Un exemple à suivre : la Prusse après Iéna : 1806-1871

LA HAÏNE PRUSSIENNE. 19

Nous avons ignoré longtemps quels trésors de haine les guerres de l’Empire avaient amassés dans le cœur du Prussien, chose plus grave encore, nous avons ignoré jusqu’à quel point il était parvenu à inspirer les mêmes sentiments à tous les Allemands. Après 1815, nous avons cru bonnement que tout était fini, que le compte était réglé, que Leipzig compensait Léna, Waterloo, Auerstædt, qu'il n’y avait plus qu'à se serrer les moins et à s’embrasser. Rien n’a pu nous ouvrir les yeux; notre bonté ne pouvait croire à la méchanceté. Tout remplis des idées de progrès, de civilisation, d'humanité, nous traitions ces bons Allemands d'amis et de frères; nous relisions naïvement, presque les larmes aux yeux, ce livre où Madame de Staël offre à notre admiration une Allemagne peignée, enrubanée, une Arcadie peuplée de bergers et de métaphysiciens.

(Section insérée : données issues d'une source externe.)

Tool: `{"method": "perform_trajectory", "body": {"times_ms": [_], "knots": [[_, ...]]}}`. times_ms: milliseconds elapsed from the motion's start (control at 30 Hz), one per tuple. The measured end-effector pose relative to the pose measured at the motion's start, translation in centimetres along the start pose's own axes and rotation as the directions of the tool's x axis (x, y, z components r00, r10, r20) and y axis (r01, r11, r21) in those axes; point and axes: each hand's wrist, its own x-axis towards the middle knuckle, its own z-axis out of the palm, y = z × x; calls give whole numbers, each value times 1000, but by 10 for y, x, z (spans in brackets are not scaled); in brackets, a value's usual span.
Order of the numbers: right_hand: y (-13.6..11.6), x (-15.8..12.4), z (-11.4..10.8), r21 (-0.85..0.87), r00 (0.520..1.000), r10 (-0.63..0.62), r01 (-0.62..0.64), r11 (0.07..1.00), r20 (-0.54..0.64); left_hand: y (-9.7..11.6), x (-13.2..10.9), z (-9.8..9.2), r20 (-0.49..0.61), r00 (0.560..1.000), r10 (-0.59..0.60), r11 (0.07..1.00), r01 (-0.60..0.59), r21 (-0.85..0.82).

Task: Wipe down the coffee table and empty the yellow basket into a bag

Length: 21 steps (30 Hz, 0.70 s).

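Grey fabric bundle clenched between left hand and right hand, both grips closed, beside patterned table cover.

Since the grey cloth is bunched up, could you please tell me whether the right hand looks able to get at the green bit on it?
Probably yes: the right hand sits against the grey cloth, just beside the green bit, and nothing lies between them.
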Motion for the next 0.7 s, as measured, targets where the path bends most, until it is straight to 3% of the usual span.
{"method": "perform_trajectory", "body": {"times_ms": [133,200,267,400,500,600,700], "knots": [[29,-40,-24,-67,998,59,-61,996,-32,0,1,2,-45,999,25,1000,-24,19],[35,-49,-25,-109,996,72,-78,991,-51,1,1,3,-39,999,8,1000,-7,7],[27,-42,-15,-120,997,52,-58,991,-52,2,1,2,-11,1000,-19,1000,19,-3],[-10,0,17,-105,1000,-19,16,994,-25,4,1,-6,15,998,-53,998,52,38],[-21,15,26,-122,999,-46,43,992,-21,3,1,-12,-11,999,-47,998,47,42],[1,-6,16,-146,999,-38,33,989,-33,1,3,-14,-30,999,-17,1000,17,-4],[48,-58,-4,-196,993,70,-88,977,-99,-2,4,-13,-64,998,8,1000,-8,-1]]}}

Nous ne voulions même pas reconnaitre que la Prusse désirait compléter à son profit l'unité de l'Allemagne et que le meilleur moyen pour elle d’arriver à ce but était d’exciter la défiance contre le voisin français, de présenter la Prusse comme le refuge et le palladium de la liberté allemande. Nos yeux se fermaient complaisamment à tout ce qui aurait pu nous donner l'éveil, et la politique aveuglé de nos gouvernements dédaignait tous les avertissements.